High Hopes for Cynapsus's Sublingual Strip for Controlling Severe Parkinson's Disease

Cynapsus Therapeutics Inc, a specialty pharmaceutical company, today announced positive top line data from its recently completed healthy volunteer pilot crossover trial comparing APL-130277, a sublingual thin film strip formulation of apomorphine, to a commercially available injectable formulation of apomorphine.


The study results further support the advancement of APL-130277 for management of “OFF” episodes in Parkinson’s disease through the section 505(b)(2) regulations of the United States Food and Drug Administration Act, which provides an accelerated path to approval for new formulations of approved medicines.

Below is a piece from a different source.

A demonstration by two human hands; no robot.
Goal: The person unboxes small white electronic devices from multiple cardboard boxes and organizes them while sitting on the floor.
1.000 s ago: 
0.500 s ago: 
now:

Mr Anthony Giovinazzo, President and CEO of Cynapsus commented: “Results from this CTH103 clinical study are an important de-risking event for our product and set the stage for completing in the next 2 years the clinical requirements for qualifying APL-130277 for a 505(b)(2) New Drug Application. Importantly, the data indicate that APL-130277 may have advantages over an injectable product (i.e., apomorphine hydrochloride subcutaneous injection, Apokyn® or Apo-Go®) by reducing the frequency and intensity of side effects including nausea and vomiting versus those commonly reported for a subcutaneous injectable formulation. The results also suggest that APL-130277 exhibits comparable time to maximal concentrations in the blood and therapeutic plasma levels that are similar or longer than those seen following subcutaneous injection.”

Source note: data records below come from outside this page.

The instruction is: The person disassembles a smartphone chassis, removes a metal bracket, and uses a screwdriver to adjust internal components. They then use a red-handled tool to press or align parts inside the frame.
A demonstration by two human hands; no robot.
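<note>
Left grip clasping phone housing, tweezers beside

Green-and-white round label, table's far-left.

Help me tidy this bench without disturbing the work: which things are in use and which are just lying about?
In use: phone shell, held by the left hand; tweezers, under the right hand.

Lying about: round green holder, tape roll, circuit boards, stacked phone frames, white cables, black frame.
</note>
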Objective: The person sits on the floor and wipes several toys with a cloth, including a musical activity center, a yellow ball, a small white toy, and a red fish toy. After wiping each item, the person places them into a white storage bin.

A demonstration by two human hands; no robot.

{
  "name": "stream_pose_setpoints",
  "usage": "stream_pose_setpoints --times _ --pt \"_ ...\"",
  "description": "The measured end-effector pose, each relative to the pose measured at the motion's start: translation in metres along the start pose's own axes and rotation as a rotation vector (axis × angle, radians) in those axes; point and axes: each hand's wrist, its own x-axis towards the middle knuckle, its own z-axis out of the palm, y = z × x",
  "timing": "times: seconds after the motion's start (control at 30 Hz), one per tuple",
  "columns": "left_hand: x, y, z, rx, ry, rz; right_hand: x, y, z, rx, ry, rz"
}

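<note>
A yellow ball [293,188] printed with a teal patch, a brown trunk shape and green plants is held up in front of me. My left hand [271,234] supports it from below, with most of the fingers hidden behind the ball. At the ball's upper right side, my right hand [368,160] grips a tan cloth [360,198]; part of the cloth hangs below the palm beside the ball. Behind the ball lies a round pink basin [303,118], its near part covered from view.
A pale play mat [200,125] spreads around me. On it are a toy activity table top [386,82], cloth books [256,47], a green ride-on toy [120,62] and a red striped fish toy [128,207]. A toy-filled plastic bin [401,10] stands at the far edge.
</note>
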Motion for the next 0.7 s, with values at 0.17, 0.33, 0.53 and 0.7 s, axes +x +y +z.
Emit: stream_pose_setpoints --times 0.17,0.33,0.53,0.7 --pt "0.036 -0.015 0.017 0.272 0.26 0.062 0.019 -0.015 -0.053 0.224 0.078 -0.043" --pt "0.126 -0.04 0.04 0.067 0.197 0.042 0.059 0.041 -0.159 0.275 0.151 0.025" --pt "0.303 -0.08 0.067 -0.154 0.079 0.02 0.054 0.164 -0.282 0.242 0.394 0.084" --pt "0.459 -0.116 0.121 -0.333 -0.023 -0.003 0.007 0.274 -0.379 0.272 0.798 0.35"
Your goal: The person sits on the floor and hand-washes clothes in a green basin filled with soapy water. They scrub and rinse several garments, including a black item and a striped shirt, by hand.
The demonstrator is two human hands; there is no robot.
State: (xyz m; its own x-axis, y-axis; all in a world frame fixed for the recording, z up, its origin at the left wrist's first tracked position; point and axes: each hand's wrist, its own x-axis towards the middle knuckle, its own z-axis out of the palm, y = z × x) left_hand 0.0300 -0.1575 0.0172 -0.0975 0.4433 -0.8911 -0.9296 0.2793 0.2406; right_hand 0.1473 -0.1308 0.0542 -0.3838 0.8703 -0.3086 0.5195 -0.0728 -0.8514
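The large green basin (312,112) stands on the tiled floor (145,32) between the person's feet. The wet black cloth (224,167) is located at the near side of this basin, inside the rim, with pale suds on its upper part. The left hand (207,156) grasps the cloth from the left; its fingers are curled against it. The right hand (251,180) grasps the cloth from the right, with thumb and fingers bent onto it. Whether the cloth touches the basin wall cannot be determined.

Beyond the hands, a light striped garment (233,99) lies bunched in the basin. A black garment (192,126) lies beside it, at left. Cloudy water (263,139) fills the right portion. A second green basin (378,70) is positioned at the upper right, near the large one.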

Mr Giovinazzo added: “Assuming concurrence with the regulatory authorities, we expect that results of this study will enable us to proceed directly to the completion of two small efficacy studies and a safety study, in patients with Parkinson’s disease. Our plan is to design a clinical registration program for APL-130277 that demonstrates efficacy as measured by both time to “ON” and duration of “ON” in patients with Parkinson’s disease, with possible advantageous adverse event claims. If substantiated in the registration clinical trials, the findings from the CTH103 healthy volunteer study indicate that the sublingual formulation of APL-130277 could have measurable advantages for patients and their caregivers over a subcutaneous injection of apomorphine.”

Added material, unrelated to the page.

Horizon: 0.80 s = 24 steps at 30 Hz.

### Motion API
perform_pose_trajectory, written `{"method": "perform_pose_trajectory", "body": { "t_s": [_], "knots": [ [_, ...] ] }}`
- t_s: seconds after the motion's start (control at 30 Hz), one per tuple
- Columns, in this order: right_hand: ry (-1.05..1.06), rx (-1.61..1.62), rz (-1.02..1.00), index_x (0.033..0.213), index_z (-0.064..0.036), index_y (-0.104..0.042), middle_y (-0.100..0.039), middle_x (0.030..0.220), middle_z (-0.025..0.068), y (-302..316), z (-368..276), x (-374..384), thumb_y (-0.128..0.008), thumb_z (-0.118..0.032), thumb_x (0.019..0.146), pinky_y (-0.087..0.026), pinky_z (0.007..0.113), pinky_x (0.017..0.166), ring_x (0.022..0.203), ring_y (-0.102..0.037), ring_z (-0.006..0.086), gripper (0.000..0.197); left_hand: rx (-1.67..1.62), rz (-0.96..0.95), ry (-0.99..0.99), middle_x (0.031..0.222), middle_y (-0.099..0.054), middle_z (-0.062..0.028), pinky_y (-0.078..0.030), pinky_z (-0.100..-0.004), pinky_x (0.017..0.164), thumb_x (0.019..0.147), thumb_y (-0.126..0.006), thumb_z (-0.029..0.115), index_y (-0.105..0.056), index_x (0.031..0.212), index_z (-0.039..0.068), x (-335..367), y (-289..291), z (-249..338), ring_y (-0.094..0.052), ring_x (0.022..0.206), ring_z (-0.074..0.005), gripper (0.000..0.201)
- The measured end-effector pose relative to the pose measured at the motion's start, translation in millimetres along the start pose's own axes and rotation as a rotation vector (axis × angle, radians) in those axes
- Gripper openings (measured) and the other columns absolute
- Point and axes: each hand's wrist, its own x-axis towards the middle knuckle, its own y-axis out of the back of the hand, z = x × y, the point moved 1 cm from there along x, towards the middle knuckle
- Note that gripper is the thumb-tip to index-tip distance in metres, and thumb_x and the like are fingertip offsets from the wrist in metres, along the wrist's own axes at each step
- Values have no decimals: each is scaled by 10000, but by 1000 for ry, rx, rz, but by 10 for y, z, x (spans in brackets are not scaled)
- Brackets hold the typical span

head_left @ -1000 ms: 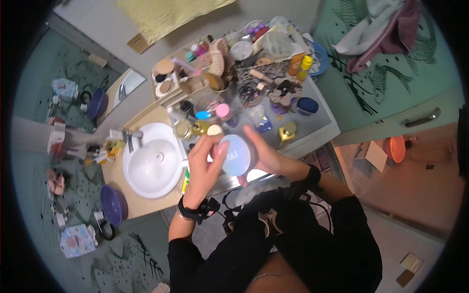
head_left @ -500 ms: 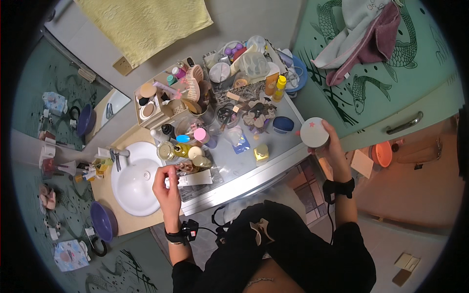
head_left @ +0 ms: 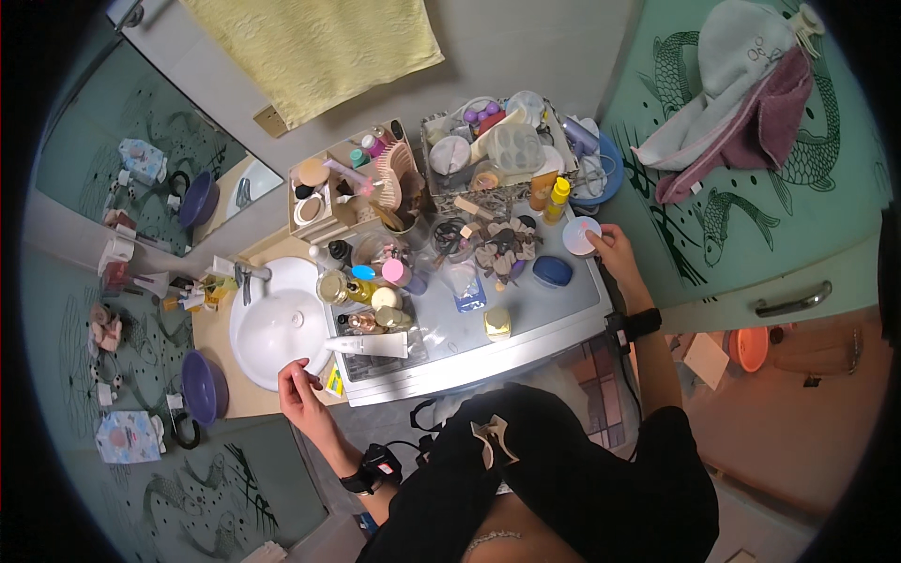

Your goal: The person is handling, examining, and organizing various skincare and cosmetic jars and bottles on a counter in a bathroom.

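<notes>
At the right end of the counter, my right hand (head_left: 615, 251) is closed on the edge of a round white jar (head_left: 580, 236) with a pinkish mark on top. The jar is beside a yellow-capped bottle (head_left: 557, 201) and a dark blue oval case (head_left: 552, 271). My left hand (head_left: 305, 399) hovers near the front rim of the sink (head_left: 272, 361), fingers loosely bent and apart, nothing visible in it. Close to that hand, a white squeeze tube (head_left: 371, 345) lies along the counter's left front, below several small bottles.
A wooden organizer (head_left: 314, 225) with cosmetics and brushes and a patterned tray (head_left: 441, 195) of containers stand at the back. A small yellow jar (head_left: 497, 324) sits near the front edge. Beside the sink is a purple basin (head_left: 204, 385). A glass door with a metal handle (head_left: 793, 302) borders the right.
My right hand has moved back and left, bringing the white jar over the counter's right end. My left hand has drawn away from the white tube toward me.
</notes>
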Motion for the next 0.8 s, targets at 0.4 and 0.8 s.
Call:
{"method": "perform_pose_trajectory", "body": {
  "t_s": [0.4,0.8],
  "knots": [
    [14,-187,-282,1047,20,-520,-556,761,59,-330,295,83,-685,-188,752,-431,220,554,647,-545,102,397,19,54,81,713,-471,40,-308,-150,570,845,-573,75,-564,887,-4,-8,-300,58,-387,631,-23,91],
    [696,-428,-531,1268,-115,-391,-378,1226,141,-1001,-1334,-450,-742,-205,645,-352,387,930,1157,-379,298,720,0,71,62,663,-428,64,-281,-142,539,826,-582,42,-557,943,21,-63,-601,212,-361,603,-5,122]
  ]
}}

Dr Albert Agro, Chief Medical Officer at Cynapsus, also commented: “We are indebted to The Michael J. Fox Foundation for Parkinson’s Research for supporting this important milestone for APL-130277. Their support was fundamental to the success of this study. We are very pleased with the results, which confirm that our sublingual thin film strip formulation is effective at delivering apomorphine with the potential to reach efficacious plasma levels, but with what appears to be a reduced side effect profile compared to the subcutaneous injectable formulation. We look forward to initiating the efficacy program in patients suffering from Parkinson’s disease with debilitating motor complications.”